** Provided data follows **
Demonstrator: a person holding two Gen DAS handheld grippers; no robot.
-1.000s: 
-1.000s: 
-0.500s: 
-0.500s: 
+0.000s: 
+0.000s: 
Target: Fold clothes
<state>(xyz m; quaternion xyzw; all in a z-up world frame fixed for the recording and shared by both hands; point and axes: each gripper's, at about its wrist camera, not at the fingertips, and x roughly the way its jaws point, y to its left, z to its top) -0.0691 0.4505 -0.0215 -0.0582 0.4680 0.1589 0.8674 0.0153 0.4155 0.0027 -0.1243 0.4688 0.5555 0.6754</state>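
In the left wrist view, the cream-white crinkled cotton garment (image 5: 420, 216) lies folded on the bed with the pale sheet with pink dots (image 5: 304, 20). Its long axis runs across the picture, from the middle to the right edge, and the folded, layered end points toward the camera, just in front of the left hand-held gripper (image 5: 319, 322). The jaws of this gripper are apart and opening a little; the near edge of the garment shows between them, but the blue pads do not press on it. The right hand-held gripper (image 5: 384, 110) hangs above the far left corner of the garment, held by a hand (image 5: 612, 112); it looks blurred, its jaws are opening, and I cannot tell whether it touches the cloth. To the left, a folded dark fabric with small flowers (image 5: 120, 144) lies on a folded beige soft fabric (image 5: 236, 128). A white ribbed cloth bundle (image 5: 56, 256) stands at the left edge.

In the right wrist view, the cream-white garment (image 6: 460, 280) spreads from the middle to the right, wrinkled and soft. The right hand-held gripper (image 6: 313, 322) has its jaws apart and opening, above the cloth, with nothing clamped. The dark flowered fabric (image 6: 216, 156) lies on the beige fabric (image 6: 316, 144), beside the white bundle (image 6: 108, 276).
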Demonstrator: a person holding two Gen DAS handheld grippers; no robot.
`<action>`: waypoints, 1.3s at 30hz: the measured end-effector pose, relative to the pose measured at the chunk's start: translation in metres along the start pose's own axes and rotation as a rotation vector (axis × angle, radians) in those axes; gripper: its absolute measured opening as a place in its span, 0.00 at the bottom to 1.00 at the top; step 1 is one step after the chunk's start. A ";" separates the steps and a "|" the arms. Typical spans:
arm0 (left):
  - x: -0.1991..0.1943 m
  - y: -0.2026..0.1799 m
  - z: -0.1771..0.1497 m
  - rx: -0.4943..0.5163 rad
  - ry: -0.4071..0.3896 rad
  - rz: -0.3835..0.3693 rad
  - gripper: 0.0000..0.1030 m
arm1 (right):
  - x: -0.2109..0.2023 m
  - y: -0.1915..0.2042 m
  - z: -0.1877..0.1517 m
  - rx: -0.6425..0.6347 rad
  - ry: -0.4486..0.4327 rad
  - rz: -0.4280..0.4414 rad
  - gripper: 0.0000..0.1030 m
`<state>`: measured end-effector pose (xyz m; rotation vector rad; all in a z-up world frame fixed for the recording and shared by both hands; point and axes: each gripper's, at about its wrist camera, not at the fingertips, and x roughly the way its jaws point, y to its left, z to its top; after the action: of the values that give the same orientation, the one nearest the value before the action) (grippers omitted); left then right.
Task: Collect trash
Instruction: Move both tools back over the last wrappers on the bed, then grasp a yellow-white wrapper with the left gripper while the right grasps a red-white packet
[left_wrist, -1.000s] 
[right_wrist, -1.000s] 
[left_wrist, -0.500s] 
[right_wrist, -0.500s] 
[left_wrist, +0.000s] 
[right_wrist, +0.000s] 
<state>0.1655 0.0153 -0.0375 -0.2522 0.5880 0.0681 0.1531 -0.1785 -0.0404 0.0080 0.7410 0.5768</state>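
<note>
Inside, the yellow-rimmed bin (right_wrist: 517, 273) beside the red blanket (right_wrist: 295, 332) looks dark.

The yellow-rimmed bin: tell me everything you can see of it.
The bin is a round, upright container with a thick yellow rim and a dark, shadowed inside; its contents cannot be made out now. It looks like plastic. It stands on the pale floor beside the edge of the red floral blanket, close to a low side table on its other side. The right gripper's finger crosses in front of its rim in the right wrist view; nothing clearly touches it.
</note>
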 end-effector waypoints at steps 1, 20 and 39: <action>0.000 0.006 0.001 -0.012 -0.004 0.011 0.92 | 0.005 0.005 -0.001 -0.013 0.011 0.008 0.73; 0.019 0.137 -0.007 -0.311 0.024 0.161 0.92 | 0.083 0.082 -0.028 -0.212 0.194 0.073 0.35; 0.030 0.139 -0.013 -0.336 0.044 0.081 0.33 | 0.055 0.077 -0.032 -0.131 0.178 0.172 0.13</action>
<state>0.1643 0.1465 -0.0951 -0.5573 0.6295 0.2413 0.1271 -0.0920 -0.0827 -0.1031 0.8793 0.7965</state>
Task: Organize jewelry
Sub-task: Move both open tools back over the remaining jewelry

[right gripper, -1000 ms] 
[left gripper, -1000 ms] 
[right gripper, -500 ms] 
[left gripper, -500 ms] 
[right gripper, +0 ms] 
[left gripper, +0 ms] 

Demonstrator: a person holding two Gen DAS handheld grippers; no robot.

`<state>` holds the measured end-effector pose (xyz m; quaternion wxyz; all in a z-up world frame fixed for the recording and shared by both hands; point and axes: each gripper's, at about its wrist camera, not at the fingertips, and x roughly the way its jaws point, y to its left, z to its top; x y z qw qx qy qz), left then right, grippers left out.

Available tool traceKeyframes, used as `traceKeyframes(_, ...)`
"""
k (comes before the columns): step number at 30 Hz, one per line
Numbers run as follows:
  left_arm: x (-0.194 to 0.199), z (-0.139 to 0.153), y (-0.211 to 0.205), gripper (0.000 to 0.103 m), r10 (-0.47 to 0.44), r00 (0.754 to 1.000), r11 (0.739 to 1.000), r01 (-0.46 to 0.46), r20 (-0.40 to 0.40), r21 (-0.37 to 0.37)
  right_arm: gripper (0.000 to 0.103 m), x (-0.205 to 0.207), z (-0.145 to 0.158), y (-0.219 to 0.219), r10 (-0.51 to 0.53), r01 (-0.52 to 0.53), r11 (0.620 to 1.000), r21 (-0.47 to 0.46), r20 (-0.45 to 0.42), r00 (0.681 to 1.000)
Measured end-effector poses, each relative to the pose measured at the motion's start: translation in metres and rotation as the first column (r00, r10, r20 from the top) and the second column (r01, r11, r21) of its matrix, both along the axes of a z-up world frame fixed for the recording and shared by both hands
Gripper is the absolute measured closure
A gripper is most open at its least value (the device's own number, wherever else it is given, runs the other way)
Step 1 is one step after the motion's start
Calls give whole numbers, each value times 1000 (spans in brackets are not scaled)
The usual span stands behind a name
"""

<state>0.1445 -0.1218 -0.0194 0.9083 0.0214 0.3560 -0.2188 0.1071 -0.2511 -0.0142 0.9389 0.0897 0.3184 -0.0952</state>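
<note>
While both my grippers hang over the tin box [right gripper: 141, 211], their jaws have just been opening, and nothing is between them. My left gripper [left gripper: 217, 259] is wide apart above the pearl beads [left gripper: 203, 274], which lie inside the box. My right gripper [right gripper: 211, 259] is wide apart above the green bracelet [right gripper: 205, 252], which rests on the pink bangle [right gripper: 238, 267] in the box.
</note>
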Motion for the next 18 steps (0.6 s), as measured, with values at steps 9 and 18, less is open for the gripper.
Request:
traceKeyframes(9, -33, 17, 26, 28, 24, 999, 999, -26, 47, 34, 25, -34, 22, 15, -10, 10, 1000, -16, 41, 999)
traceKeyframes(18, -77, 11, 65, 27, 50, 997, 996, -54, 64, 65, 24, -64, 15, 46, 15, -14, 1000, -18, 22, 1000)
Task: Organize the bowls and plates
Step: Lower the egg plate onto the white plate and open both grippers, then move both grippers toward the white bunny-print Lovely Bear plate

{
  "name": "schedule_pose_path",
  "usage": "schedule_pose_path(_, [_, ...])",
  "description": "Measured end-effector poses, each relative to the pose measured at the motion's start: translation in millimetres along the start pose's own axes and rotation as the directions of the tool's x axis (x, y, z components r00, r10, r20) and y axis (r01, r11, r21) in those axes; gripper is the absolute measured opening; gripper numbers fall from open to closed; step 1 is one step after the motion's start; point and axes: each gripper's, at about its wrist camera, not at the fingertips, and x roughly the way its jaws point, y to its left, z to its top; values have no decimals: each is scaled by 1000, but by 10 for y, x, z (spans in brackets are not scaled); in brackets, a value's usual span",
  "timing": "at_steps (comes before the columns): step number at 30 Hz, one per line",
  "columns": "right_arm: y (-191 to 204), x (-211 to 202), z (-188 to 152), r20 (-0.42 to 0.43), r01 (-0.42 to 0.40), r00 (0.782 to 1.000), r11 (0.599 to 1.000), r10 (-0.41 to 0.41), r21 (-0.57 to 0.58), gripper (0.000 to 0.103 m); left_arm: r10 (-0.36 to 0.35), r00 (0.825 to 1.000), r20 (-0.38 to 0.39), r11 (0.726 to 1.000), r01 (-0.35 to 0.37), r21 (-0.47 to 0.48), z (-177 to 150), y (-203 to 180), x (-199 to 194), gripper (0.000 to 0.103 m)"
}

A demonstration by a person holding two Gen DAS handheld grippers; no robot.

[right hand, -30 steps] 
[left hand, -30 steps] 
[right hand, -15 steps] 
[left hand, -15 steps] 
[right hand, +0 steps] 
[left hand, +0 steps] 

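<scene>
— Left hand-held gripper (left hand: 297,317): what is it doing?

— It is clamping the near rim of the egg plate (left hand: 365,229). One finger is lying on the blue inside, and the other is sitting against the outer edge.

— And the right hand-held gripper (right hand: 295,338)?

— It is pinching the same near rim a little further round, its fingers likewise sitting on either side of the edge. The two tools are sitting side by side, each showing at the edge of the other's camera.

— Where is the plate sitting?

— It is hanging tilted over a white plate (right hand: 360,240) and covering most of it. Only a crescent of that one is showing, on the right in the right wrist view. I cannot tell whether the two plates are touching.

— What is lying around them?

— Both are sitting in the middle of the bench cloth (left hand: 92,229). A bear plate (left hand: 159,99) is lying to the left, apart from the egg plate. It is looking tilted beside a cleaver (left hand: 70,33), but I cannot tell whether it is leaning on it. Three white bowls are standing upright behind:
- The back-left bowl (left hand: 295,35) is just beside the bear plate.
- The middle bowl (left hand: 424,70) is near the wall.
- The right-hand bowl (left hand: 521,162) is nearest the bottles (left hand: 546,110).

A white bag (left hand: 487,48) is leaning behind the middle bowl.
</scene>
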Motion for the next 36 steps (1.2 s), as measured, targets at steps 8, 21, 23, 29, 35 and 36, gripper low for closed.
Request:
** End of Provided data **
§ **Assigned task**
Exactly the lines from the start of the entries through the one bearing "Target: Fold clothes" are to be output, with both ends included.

§ **Exercise result**
Demonstrator: a person holding two Gen DAS handheld grippers; no robot.
-1.000s: 
-1.000s: 
-0.500s: 
-0.500s: 
+0.000s: 
+0.000s: 
Target: Fold clothes

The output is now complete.